It is important to note that while we will not remain quiet on what is taking place in Bridgwater, we are apolitical, so we will not take any sides on any topic. With this in mind, we feel that it is important that we publish this response from Sedgemoor District Council regarding our previous article.
Sedgemoor District Council have told us,
“Sedgemoor District Council is in a sound financial position and should not be confused with the financial situation of Somerset County Council. Sedgemoor has general reserves of £6.3m. The Council’s financial strategy is to become more commercial to generate income in order to maintain services. As with any organisation, SDC has to produce a balanced budget each year as is always looking for ways to improve its services whilst cutting costs. Generating more income is a sound business model, which councils across the country are now using.
“One of the ways in which SDC can generate money is by lending money for projects that have benefits to the regeneration of the area and the wider community.
“All monies lent have legal and financial ‘due diligence’ tests – this means through financial and legal background checks and detailed investigations prior to signing a loan agreement. The aim of due diligence is to identify any potential problems or unexpected liabilities.”
In regards to the Mercure Hotel loan, they have said,
“This is a loan that Sedgemoor District Council has agreed to provide at commercial rates. Another was Wembdon Village Hall committee, which helped them to finish off the building of the new hall/venue at Wembon .

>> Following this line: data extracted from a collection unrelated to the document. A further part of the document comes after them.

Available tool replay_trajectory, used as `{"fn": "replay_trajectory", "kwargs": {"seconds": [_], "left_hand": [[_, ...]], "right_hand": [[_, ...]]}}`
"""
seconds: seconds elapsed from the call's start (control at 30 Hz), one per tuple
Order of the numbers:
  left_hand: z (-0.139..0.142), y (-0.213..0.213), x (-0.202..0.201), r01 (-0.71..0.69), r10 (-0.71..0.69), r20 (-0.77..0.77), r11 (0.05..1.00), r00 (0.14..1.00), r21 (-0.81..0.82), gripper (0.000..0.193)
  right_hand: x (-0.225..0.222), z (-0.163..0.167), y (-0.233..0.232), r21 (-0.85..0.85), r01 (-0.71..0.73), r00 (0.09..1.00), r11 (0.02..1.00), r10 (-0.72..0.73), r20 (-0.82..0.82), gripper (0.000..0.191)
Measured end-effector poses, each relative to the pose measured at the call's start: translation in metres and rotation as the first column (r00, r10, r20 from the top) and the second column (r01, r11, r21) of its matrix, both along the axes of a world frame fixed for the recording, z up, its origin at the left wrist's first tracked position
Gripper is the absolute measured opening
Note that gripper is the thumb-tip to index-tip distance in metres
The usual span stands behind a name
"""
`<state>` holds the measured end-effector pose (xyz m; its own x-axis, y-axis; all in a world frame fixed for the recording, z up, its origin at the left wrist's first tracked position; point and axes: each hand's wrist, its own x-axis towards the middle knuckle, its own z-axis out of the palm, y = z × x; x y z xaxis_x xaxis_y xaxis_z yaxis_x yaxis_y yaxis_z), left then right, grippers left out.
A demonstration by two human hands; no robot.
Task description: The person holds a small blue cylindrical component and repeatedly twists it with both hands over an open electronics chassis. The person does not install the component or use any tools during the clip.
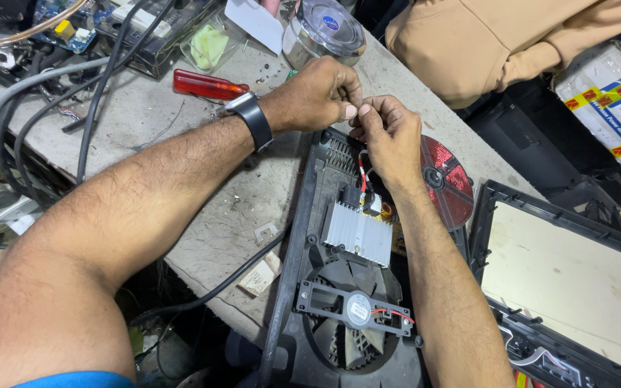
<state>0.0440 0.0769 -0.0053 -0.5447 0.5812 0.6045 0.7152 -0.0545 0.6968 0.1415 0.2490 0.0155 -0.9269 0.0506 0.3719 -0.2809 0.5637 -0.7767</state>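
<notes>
An opened black induction cooker base (303, 237) lies on the grey workbench, showing a silver heatsink (357, 233), a black cooling fan (353, 316) and a red copper coil (447, 179). My left hand (318, 93), with a black wristband, and my right hand (389, 136) meet above the far end of the base. Both pinch thin red and white wires (362, 169) that rise from the circuit board beside the heatsink. The fingertips hide the wire ends.
A red-handled screwdriver (206, 85) lies left of my left hand. A steel container (323, 32) stands behind. Black cables (52, 93) and circuit boards crowd the far left. The cooker's top frame (562, 280) lies at right. A person in tan clothing (497, 43) sits opposite.
</notes>
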Motion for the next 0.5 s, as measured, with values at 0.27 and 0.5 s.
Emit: {"fn": "replay_trajectory", "kwargs": {"seconds": [0.27, 0.5], "left_hand": [[-0.0022, 0.0009, -0.0011, 0.014, -0.014, -0.003, 1.000, 1.000, -0.013, 0.009], [-0.0044, 0.0015, -0.0025, 0.031, -0.031, -0.034, 0.999, 0.999, -0.011, 0.010]], "right_hand": [[-0.0010, -0.0019, 0.0038, -0.009, -0.019, 1.000, 1.000, 0.019, 0.010, 0.017], [-0.0007, -0.0010, 0.0017, 0.010, 0.001, 1.000, 1.000, -0.001, 0.013, 0.016]]}}
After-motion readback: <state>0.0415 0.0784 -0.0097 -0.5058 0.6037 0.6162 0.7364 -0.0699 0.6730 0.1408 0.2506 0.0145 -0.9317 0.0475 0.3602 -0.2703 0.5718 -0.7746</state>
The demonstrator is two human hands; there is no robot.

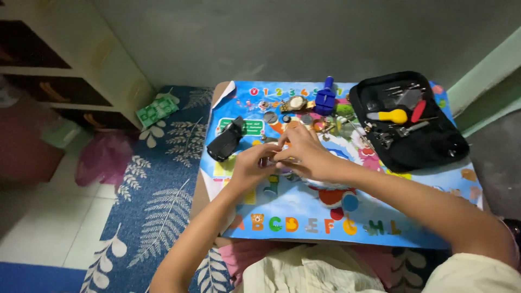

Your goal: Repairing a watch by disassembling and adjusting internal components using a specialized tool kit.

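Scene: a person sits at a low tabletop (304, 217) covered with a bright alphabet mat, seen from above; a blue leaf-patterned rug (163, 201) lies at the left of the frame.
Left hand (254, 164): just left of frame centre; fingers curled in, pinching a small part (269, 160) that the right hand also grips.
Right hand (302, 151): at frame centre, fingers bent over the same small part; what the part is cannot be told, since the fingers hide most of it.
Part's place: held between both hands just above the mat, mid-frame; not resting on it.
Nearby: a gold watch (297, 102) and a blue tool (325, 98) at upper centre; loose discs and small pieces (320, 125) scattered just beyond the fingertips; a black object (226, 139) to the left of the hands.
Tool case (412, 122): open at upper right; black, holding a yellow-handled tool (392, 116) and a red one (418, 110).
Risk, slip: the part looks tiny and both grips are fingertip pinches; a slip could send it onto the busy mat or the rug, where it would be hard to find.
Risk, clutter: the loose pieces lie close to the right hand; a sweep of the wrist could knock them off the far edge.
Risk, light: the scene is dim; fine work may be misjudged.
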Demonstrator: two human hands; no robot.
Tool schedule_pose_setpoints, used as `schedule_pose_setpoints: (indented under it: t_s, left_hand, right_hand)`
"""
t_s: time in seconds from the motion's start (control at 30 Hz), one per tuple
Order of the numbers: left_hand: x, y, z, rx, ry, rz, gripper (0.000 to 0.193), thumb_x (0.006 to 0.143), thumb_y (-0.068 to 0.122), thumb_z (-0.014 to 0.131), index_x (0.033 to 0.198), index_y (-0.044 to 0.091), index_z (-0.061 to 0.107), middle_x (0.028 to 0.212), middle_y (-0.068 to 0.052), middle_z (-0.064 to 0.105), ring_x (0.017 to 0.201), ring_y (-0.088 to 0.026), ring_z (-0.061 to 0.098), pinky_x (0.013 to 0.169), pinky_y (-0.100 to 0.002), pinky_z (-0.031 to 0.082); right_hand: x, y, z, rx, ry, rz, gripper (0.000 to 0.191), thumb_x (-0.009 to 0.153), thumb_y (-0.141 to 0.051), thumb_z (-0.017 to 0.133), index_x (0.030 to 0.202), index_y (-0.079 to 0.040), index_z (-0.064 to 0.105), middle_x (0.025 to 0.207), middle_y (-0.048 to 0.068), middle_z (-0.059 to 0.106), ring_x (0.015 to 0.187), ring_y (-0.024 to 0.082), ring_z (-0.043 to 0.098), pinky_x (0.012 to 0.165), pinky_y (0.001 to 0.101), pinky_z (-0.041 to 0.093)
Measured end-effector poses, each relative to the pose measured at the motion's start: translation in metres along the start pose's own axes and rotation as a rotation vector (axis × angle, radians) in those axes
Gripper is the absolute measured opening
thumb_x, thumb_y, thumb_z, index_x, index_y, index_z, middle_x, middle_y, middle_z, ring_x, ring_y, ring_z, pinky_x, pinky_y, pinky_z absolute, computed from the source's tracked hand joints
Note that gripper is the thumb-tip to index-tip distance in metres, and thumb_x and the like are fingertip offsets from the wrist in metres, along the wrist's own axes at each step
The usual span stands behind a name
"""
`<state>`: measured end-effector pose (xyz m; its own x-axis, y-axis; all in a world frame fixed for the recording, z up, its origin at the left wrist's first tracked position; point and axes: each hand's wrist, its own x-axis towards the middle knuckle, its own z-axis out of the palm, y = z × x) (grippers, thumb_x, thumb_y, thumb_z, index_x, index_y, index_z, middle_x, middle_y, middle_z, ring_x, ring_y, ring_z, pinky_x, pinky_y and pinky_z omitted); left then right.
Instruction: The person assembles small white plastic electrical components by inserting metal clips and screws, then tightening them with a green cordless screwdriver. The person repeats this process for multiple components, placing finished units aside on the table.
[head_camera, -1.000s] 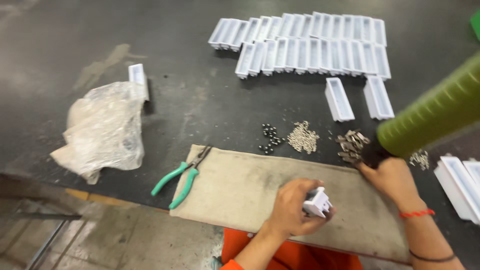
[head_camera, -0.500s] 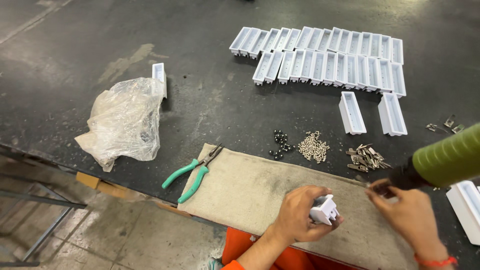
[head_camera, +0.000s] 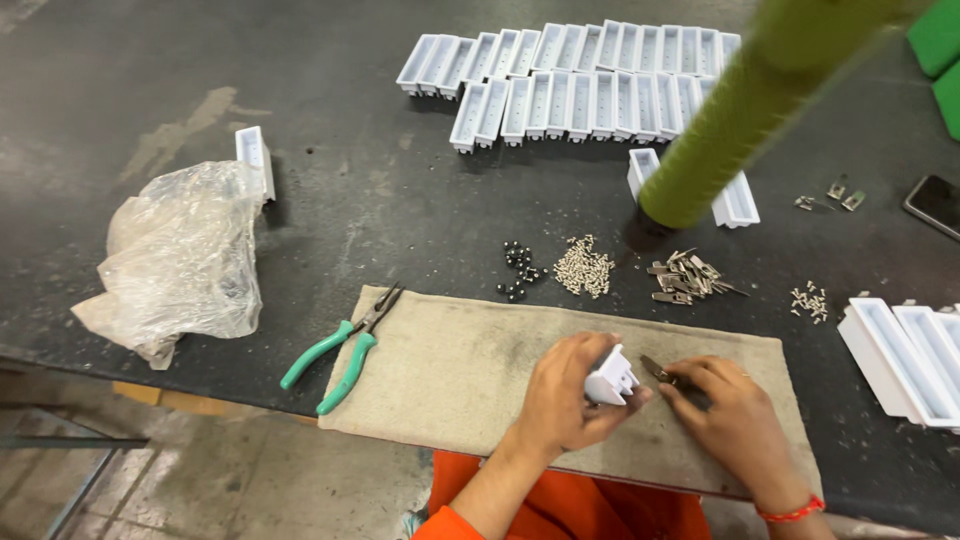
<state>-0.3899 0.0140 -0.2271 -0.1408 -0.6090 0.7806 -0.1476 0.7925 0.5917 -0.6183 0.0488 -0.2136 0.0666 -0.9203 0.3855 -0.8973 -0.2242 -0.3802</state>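
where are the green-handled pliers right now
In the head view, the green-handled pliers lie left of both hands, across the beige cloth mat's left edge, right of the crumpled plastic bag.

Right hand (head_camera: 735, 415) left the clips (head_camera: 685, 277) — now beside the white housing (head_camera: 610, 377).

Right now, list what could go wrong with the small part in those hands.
The right hand pinches a tiny metal clip beside the white plastic housing in the left hand; it could slip onto the cloth mat. The hanging green tool sits low over the metal clip pile and might scatter it.
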Motion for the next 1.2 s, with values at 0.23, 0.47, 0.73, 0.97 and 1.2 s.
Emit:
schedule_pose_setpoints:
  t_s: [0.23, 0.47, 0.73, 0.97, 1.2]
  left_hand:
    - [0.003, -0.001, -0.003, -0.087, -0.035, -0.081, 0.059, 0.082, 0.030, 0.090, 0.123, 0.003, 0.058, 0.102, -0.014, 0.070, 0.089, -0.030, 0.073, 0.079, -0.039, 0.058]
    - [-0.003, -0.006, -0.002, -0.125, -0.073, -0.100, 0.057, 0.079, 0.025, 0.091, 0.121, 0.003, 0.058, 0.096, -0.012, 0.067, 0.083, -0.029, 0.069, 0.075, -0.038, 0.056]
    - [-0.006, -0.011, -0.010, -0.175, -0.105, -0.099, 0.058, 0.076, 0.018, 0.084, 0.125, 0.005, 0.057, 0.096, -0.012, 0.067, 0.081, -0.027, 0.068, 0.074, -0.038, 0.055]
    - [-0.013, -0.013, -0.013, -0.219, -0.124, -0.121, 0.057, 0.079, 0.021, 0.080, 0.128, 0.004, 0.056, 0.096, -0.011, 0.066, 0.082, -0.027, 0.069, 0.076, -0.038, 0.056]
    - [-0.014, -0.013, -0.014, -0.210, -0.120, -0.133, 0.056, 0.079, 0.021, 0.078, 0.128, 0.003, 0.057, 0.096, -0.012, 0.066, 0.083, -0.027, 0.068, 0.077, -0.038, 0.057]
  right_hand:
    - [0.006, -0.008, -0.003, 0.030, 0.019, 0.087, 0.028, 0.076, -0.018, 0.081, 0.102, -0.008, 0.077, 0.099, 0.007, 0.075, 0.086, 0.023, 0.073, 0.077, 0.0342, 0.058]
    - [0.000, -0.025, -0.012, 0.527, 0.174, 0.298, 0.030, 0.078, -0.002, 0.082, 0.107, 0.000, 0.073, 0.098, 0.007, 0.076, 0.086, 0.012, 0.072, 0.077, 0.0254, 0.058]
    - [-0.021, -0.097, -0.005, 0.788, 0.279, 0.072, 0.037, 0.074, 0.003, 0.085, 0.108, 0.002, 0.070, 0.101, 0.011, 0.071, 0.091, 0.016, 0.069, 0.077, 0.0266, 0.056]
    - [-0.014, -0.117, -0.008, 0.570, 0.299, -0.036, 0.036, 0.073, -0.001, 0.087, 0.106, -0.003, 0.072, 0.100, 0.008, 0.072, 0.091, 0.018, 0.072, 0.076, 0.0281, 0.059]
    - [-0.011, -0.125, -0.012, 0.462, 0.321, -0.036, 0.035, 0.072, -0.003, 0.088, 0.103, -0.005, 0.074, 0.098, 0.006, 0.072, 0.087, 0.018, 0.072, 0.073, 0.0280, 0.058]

“The Mecure Hotel is a flagship regeneration project for the vitality and viability of the town centre and is the largest investment into the town centre in recent years. This importance is reflected in a loan from the Local Enterprise Partnership totalling £4.5 million. Market information suggests that, once opened, the site would be worth well in excess of any loan amount.
“The site had been in a derelict state for many years and its development is already seeing positive knock-on economic and regeneration effects and will offer employment to over 50 people. There is potential for significant positive economic benefits for the wider town centre and it will be the only four star hotel in Bridgwater.

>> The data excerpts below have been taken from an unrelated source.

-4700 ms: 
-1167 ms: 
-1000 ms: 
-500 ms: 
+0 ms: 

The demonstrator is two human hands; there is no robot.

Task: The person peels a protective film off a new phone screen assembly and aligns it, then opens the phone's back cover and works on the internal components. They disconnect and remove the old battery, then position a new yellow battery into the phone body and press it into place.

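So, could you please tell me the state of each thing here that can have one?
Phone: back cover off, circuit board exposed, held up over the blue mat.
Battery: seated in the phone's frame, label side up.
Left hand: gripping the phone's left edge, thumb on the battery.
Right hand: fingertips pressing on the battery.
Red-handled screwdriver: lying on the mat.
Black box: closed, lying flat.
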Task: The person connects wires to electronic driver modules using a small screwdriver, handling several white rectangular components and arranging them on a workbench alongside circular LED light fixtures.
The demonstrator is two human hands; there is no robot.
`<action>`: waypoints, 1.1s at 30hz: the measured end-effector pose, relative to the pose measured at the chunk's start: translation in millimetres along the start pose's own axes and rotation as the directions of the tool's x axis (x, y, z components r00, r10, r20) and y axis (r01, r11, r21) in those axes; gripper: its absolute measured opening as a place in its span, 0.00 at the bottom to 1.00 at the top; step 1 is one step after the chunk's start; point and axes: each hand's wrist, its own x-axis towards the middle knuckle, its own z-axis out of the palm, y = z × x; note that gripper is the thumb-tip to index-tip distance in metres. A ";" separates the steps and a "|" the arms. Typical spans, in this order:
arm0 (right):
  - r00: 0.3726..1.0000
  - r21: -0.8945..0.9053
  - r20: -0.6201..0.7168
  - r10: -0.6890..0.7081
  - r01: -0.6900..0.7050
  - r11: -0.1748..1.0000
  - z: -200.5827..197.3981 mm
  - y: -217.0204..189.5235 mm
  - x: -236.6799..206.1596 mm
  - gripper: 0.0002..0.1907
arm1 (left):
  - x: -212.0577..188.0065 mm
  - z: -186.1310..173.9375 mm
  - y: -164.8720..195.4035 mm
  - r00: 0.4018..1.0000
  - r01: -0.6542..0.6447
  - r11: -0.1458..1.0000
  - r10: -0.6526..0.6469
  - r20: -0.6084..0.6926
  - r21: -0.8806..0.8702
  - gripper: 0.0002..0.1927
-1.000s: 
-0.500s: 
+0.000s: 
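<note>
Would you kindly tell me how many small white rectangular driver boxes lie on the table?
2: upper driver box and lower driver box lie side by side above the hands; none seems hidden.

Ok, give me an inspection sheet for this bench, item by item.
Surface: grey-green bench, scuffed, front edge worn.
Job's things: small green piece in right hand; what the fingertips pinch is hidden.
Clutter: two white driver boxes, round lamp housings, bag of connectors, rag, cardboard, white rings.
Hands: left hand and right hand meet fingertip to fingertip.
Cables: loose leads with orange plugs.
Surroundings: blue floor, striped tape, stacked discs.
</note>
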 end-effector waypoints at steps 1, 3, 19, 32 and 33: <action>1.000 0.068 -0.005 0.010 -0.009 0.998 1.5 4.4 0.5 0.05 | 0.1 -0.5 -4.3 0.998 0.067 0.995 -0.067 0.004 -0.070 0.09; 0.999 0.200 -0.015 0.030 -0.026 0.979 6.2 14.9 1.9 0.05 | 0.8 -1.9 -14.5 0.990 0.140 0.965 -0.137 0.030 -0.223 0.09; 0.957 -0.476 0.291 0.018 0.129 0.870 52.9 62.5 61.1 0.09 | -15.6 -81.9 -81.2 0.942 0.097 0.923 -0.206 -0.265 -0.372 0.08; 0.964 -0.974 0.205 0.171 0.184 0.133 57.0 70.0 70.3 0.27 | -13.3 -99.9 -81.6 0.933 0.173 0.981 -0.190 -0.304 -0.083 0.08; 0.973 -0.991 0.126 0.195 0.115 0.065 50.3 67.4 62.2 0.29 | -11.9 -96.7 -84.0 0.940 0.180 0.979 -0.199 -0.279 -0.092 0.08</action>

“As far back as 2007, The Bridgwater Vision identified that hotel provision in the town needs to be improved, including both hotel chains and independent quality hotels. This is one of the first steps in that provision.

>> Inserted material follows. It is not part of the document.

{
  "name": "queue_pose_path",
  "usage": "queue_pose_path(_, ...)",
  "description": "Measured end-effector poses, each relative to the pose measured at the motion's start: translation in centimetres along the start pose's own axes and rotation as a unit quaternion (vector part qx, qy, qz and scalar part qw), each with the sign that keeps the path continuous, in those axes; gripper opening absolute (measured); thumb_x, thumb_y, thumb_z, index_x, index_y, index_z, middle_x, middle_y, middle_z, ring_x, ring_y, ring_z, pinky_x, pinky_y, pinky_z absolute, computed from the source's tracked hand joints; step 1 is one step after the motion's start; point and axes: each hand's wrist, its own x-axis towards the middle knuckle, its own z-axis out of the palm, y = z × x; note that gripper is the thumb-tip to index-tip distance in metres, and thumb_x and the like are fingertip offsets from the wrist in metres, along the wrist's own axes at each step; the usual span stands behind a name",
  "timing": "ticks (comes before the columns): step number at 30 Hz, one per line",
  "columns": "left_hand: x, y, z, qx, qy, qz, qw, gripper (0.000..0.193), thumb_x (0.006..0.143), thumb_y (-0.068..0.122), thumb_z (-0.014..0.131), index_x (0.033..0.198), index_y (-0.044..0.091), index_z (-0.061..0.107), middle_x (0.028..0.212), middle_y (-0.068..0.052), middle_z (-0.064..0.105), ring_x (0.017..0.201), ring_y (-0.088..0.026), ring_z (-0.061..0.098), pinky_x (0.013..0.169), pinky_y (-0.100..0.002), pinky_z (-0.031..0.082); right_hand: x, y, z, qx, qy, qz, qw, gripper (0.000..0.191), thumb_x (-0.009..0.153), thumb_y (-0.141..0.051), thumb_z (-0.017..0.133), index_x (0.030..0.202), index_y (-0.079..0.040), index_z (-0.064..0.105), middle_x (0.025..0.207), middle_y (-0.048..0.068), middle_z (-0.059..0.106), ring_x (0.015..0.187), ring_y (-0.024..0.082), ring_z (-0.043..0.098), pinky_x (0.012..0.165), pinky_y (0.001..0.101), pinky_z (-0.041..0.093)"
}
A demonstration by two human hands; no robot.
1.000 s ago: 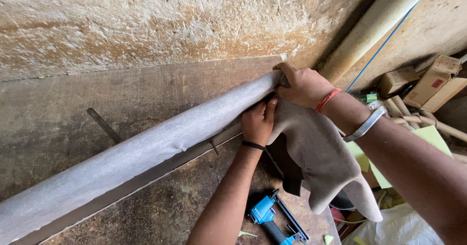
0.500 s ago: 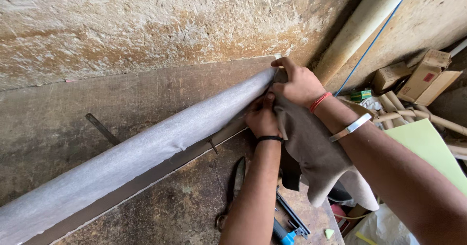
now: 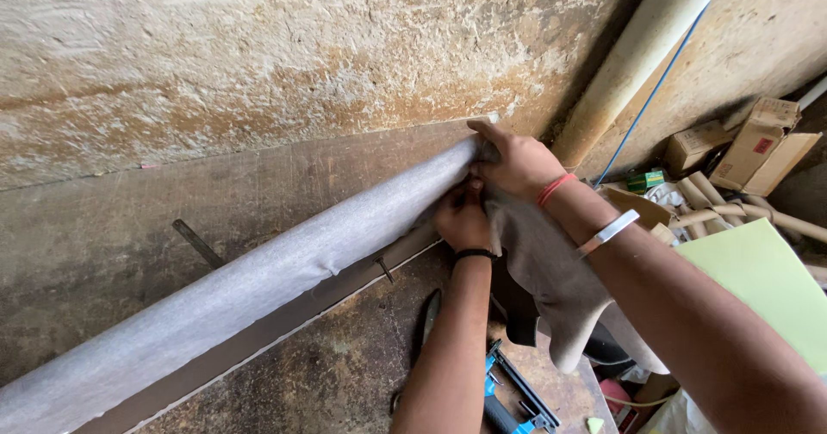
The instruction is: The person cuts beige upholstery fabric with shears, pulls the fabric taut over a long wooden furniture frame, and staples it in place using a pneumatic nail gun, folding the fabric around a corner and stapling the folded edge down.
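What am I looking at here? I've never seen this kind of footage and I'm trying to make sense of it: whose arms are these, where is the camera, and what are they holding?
There is no machine here: the camera is worn on a person's head and looks down at their own two bare hands.

The left hand, with a black wristband, and the right hand, with red and white wristbands, meet at the end of a long padded roll covered in whitish fabric. It lies along a worn, dark workbench against a rough wall. Both hands' fingers grip a piece of grey-brown leather-like material at that end; the rest hangs down under the right forearm.

Lower down lie a blue staple-gun-like tool and black-handled scissors. To the right are cardboard boxes, cardboard tubes and a green sheet.
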Motion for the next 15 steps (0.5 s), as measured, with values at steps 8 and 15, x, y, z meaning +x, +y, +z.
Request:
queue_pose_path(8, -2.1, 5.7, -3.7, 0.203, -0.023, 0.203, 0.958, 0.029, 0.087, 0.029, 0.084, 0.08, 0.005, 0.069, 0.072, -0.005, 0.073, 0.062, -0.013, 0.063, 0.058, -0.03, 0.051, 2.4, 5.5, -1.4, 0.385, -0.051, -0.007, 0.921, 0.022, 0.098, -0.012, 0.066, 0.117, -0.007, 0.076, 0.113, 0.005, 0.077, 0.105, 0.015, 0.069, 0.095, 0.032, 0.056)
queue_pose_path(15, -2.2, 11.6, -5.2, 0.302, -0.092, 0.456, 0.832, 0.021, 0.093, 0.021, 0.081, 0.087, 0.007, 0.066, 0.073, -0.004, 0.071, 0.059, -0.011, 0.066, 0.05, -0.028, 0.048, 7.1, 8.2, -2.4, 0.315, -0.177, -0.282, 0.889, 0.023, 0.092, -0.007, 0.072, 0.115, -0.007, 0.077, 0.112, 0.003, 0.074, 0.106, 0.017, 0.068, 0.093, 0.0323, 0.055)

“The hotel will provide 119 bedrooms, as a result of approved changes to the original planning permission which was for 80 bedrooms.
“Whilst the hotel is nearly complete, the scheme met a number of challenges in the construction phase, which had a knock-on effect on costs and the planned opening date. These included a large amount of concealed asbestos fibre, oil and paint contamination within the ground, restrictions on construction methods due to neighbour boundary issues, ancient human remains located under the building and most recently, difficulties in getting the compliant external cladding material due to increased demand because of Grenfell Tower.
“Councillors debated what would happen if the loan were not to be made and decided that as well as generating income, the Council would not want to see any more delays in the opening of the hotel nor not see it open in the very near future.
“A commercial loan is money lent to an organisation with a payback period and like any other loan from any organisation has interest payable upon the loan. The council will get the original sum back over the payback period, plus the interest, hence the income generation.
“Like in any domestic loan or mortgage, the Council secures any loan against the property, so that if the money is not paid back, the council has security.
“Any decision to make a loan goes through the due diligence tests, before being debated by Full Council. Within the due diligence tests is confidential and commercially sensitive information about the organisation asking for the loan, so that is why details are not make public. The councillors then debate the pros and cons of providing a loan and come to a democratic decision.
“If a decision to go ahead with a loan is made and the documentation finalised, a legal charge will be registered at the land registry and available to the public to see.”
Changes Are Needed
While this does answer some questions regarding the loan, I suspect that many people are still suspicious of the way in which this was done. With such large amounts of money in question, Sedgemoor District Council should learn some lessons from this, and be more transparent.
We accept that due to the number of cuts to councils, there needs to be a change to how things are done and, whilst this will bring in money through the interest repayments, there are other things that need to be looked at.
One way in which many people could benefit in Bridgwater, is to supplement the public transport system both in, out and within the town. I will look at this in more detail in a separate article, as this is a big problem for many people.